It's a maxim of OOP that "inheritance breaks encapsulation". The difficulty is that in order to subclass a class and override some of its methods, you have to make sure that the method you are overriding is actually being invoked by other methods that you are not overriding. and that they aren't just bypassing you.
The usual solution to this problem amounts to "Forget inheritance; use delegation of one kind or another instead" or else "Document the connections for subclassers and let them hope they can trust you to get it right."
There is, however, a general method for preventing this problem, which consists in dividing your classes into what I will call, unoriginally, divisions. A division of a class is made up of a part of the class's state variables and all the methods that refer to the instance variables in that part. (State variables are instance variables, except for ones that immutably refers to an immutable object; a final String variable in Java, for example, is not part of the state.)
In particular, to divide an existing class into divisions, start with any state variable, then include all the methods that refer to it, then include all the state variables referred to by those methods, and so on until there's nothing more to do. That's one division. Then start with any remaining state variable, do the same thing, and so on until there are no more state variables. Any remaining methods are convenience methods, and are put into divisions by themselves. We can ignore private methods in this process, since they aren't visible to subclasses.
Now the rule is, When subclassing, you must override all the methods in a division or none of them. With all the methods in a division overridden, all the state shared by those methods is irrelevant to the subclass, and and other methods in the superclass don't refer to that state in any way. So encapsulation isn't broken by subclassing in this style.
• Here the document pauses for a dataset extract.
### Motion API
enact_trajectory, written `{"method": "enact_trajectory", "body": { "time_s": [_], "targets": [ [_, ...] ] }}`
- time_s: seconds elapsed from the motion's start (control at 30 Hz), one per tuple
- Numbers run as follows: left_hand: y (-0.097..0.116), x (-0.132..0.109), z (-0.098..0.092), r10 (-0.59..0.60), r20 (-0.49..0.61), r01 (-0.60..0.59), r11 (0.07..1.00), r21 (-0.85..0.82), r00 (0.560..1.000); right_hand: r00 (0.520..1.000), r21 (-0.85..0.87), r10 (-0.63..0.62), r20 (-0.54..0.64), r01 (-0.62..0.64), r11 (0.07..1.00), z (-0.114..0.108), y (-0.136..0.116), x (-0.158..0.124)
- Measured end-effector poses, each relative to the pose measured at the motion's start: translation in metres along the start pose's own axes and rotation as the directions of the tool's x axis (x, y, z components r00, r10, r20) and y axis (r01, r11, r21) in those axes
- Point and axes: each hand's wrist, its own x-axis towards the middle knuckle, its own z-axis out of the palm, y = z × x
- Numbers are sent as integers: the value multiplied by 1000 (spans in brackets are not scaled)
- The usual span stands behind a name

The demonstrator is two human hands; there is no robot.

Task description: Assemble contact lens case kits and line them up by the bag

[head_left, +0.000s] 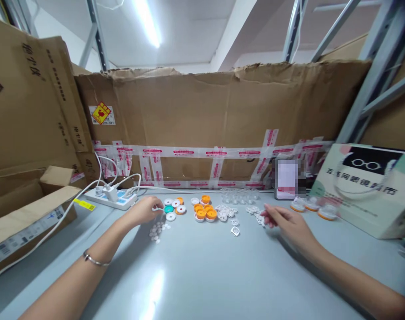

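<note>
My left hand (146,210) is on the left of the table, its fingers bent together at the edge of a group of round caps. Among these are white caps (170,217), a teal cap (169,209) and orange ones. Just below the fingertips lie several small white discs (155,231). My right hand (289,222) is on the right, thumb and fingers pinched beside loose white plastic pieces (254,210). Whatever either hand grips is too small or hidden to make out. Between the hands sit orange-and-white round caps (205,213) and a pile of white notched pieces (225,212).
Clear plastic parts (240,196) stand in a row at the back. A phone (286,179) leans against the cardboard wall (189,111). Clear orange-rimmed containers (327,212) sit beside a paper bag (365,191). At left are a power strip (122,199) with cables and an open carton (32,218).
</note>
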Motion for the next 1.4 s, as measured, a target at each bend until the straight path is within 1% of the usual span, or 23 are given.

Furthermore, you must not merge divisions in the subclass.. That is, there must be no shared state between an overriding method in one division and an overriding method in another division. That keeps you safe from having one overridden method call another that corrupts its subclass state. You can add state variables to each overriding division, though, because you control everything.
I can't claim credit for inventing this; it was written up in a paper (seemingly unavailable on line) called "Modular Reasoning in the Presence of Subtyping". I have reinvented the terminology as well. If anyone remembers the source, please tell me and I will credit it. Thanks.